## Task objective
Show all lines from the records below in which the string "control" is present.
***** Supplied entries *****
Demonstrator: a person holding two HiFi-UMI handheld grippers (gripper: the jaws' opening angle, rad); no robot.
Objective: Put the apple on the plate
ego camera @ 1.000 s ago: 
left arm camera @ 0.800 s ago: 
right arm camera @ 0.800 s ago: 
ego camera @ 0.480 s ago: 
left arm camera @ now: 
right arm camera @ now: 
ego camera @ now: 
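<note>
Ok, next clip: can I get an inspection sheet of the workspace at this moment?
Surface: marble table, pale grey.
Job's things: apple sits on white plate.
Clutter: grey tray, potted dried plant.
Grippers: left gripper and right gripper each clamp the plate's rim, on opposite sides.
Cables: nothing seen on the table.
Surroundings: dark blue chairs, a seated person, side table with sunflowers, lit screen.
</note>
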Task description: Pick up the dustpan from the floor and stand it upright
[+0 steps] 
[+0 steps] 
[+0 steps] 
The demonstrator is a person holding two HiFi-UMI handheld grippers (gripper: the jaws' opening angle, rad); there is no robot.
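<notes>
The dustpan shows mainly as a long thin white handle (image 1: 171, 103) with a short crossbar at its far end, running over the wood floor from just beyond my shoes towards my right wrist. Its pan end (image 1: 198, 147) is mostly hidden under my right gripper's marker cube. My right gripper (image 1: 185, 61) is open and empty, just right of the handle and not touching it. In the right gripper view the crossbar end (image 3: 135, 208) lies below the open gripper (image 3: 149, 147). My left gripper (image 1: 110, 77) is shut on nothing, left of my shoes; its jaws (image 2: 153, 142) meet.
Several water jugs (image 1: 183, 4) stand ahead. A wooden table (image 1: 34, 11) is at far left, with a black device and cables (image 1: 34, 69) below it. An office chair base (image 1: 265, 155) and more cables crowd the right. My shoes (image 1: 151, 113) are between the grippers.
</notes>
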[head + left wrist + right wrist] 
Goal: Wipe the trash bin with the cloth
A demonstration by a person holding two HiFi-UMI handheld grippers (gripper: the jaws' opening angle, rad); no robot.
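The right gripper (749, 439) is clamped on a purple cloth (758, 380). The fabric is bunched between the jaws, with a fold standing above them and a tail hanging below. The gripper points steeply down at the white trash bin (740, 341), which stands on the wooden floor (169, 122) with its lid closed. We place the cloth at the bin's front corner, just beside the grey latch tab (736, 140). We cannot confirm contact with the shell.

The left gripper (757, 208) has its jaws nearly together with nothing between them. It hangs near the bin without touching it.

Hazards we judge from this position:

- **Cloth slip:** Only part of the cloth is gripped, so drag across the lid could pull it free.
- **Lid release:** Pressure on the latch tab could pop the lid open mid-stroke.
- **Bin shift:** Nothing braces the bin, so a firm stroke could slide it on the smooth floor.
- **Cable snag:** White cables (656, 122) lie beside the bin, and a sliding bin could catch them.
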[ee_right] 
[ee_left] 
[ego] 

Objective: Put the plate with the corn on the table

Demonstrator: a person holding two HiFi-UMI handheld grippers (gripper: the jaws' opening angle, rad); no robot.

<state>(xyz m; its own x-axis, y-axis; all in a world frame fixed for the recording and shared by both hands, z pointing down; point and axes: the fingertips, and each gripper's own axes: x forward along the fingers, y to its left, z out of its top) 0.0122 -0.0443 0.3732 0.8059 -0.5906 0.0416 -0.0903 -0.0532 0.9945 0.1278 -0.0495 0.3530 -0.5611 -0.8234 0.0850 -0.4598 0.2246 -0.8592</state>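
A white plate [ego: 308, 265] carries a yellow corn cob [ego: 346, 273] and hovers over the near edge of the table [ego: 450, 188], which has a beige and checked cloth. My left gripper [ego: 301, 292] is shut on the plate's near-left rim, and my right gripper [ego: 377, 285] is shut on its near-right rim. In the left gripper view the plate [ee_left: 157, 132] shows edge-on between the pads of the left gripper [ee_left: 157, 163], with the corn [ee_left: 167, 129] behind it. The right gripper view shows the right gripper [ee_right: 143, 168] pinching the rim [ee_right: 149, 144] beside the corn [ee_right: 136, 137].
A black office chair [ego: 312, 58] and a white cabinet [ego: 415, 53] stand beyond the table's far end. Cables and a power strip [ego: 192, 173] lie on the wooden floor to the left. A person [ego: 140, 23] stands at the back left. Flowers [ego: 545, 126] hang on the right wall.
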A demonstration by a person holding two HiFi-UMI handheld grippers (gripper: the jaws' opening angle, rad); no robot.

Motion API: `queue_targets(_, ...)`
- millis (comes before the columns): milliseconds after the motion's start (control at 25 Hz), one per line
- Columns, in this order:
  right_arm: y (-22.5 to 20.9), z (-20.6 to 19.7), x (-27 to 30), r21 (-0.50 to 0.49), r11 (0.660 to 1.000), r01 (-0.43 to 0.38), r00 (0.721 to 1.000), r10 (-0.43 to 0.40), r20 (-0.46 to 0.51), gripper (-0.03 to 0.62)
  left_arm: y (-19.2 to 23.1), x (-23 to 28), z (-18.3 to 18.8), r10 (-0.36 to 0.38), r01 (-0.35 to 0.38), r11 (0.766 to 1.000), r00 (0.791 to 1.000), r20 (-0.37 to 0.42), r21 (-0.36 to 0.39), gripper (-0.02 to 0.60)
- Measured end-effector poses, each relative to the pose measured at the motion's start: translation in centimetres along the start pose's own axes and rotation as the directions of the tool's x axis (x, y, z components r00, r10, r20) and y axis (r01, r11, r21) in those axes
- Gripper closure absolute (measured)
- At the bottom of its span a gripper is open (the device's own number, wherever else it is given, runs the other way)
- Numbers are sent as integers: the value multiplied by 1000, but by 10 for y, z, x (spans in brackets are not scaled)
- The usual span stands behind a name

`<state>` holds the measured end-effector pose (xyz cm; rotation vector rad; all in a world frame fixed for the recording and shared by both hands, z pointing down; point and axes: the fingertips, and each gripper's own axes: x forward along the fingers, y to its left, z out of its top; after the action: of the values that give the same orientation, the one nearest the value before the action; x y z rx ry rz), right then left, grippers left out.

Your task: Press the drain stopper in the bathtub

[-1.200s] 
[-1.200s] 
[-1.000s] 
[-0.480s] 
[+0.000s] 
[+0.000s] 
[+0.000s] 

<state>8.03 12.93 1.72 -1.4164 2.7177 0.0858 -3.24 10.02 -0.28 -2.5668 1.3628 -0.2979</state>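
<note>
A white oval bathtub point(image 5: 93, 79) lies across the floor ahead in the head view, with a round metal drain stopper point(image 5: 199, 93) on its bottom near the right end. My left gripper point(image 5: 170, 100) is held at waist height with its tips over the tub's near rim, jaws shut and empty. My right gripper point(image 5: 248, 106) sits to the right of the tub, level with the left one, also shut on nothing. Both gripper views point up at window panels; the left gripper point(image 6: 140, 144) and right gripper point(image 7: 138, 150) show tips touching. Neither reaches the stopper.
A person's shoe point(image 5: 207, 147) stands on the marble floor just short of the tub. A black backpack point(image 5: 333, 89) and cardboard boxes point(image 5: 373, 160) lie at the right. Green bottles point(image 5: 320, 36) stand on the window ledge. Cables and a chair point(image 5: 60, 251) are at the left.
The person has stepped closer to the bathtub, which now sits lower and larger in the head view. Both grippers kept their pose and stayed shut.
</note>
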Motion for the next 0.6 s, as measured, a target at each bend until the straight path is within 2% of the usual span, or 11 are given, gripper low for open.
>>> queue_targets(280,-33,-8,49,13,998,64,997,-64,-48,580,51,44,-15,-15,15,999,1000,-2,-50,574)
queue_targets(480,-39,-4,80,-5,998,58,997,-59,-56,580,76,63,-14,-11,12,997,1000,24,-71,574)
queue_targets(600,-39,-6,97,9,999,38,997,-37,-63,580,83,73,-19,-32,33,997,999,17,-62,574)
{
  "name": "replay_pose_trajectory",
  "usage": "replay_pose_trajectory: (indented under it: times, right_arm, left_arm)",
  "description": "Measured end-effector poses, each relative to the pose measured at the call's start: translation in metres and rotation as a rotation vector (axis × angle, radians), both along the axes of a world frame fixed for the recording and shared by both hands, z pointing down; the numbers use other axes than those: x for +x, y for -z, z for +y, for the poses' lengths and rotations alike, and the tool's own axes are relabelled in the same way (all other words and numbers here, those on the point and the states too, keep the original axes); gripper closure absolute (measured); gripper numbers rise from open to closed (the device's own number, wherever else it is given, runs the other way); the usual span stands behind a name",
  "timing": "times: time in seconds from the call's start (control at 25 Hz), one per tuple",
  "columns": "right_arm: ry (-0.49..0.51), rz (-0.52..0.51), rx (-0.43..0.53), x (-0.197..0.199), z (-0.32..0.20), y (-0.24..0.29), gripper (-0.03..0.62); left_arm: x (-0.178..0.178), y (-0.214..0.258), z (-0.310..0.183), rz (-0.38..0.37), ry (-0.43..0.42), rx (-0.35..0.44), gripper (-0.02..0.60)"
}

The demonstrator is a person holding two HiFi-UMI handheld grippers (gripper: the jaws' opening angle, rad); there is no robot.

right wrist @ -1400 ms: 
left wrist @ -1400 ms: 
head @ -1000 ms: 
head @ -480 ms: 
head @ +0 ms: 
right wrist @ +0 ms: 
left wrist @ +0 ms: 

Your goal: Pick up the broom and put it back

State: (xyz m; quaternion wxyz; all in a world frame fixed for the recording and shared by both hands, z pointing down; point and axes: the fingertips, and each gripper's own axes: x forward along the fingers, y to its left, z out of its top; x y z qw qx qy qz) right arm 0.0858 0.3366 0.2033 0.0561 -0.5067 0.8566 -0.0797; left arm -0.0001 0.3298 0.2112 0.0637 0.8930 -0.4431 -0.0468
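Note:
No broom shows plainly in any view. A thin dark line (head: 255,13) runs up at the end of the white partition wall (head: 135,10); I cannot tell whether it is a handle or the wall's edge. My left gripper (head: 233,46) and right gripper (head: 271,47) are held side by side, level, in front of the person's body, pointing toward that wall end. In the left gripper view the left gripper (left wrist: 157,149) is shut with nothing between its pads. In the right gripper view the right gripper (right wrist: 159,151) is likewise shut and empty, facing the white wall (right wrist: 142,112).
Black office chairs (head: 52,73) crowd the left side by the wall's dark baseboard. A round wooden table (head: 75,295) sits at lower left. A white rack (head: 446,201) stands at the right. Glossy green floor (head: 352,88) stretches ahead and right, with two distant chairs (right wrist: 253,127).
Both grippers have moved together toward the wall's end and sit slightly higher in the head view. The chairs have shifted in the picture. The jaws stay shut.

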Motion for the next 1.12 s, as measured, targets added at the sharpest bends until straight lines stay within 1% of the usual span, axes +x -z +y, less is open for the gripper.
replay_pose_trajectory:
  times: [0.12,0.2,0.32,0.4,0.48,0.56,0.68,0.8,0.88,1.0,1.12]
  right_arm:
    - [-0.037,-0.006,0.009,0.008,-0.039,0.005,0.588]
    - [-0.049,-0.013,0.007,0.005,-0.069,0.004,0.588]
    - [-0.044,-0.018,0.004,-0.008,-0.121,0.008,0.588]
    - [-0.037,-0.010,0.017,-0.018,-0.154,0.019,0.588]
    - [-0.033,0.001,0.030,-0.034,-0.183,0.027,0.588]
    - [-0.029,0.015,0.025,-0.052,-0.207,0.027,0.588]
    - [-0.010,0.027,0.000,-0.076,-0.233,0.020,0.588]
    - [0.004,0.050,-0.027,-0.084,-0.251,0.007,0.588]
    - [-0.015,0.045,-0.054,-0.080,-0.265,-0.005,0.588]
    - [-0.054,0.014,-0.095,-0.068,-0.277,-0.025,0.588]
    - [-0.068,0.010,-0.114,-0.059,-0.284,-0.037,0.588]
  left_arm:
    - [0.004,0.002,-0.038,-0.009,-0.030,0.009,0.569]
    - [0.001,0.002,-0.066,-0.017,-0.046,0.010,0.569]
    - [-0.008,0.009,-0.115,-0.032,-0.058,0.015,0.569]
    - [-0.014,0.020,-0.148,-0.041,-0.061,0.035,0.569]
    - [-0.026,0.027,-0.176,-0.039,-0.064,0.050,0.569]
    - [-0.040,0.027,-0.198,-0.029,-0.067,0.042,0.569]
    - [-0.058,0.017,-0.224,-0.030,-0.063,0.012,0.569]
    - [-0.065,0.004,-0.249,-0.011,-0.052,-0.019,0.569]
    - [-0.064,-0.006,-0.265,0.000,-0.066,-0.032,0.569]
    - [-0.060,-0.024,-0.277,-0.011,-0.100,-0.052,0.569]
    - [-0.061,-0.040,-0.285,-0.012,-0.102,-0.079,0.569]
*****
## Answer to this exercise
- millis (comes before the columns): milliseconds after the motion's start (control at 25 Hz), one per line
  "timing": "times: time in seconds from the call's start (control at 25 Hz), one per tuple",

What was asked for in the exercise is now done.